■ **Provided material**
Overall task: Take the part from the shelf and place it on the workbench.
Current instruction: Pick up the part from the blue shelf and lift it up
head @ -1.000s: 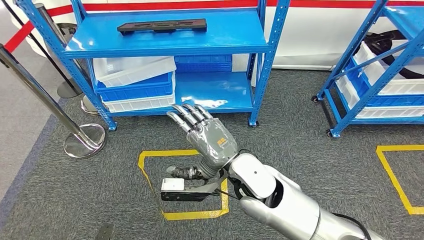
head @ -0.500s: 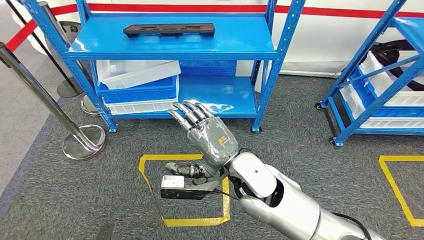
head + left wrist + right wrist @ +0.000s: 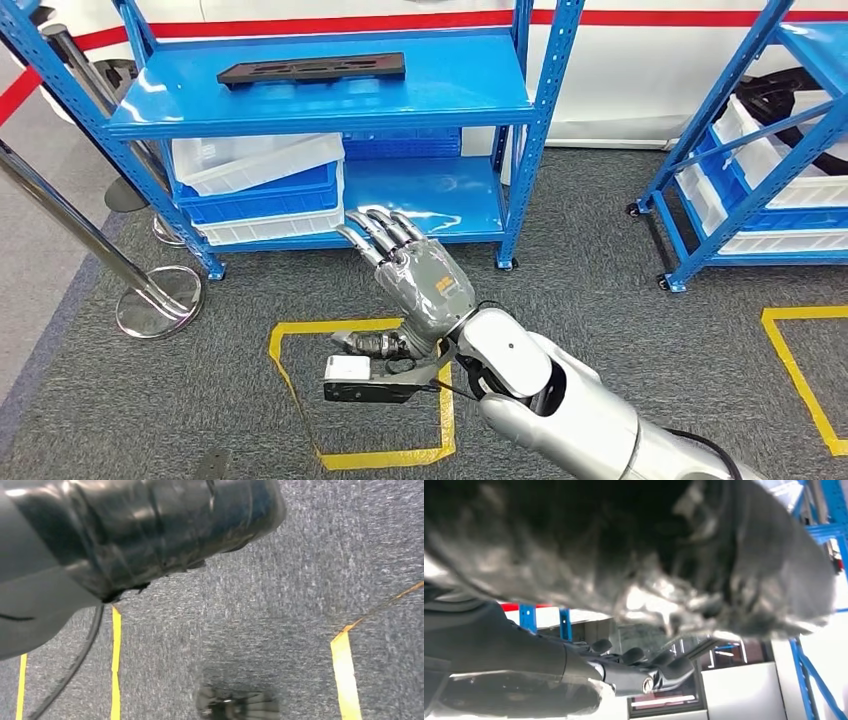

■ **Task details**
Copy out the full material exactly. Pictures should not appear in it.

■ **Completed exercise**
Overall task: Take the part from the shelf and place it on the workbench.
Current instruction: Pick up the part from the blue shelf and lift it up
head @ -1.000s: 
head @ -0.500s: 
head + left wrist + right wrist @ +0.000s: 

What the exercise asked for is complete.